[Work required]: Filter the listing below down to the lines with the word "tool" and copy those.

================

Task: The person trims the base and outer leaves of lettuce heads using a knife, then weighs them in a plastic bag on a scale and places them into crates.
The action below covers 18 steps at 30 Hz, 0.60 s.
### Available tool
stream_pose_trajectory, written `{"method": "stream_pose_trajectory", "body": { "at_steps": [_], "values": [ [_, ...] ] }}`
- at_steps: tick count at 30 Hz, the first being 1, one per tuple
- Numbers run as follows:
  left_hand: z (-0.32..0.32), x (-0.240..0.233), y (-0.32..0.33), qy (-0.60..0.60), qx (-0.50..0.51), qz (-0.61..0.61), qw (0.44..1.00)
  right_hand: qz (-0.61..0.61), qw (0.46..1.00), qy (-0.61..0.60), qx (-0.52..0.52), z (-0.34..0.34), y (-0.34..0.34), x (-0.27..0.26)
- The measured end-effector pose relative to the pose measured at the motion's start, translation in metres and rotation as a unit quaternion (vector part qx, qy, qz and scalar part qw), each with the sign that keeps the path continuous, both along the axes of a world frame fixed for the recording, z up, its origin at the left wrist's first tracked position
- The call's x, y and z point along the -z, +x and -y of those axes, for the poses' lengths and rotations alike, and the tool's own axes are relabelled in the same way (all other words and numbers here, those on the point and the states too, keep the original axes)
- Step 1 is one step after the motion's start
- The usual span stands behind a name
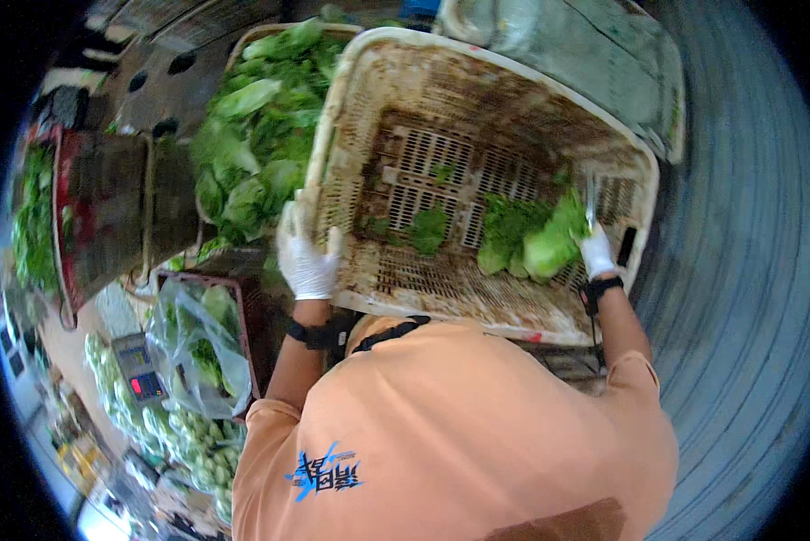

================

[Solution to the exercise]:
### Available tool
- The call's x, y and z point along the -z, +x and -y of those axes, for the poses' lengths and rotations alike, and the tool's own axes are relabelled in the same way (all other words and numbers here, those on the point and the states too, keep the original axes)

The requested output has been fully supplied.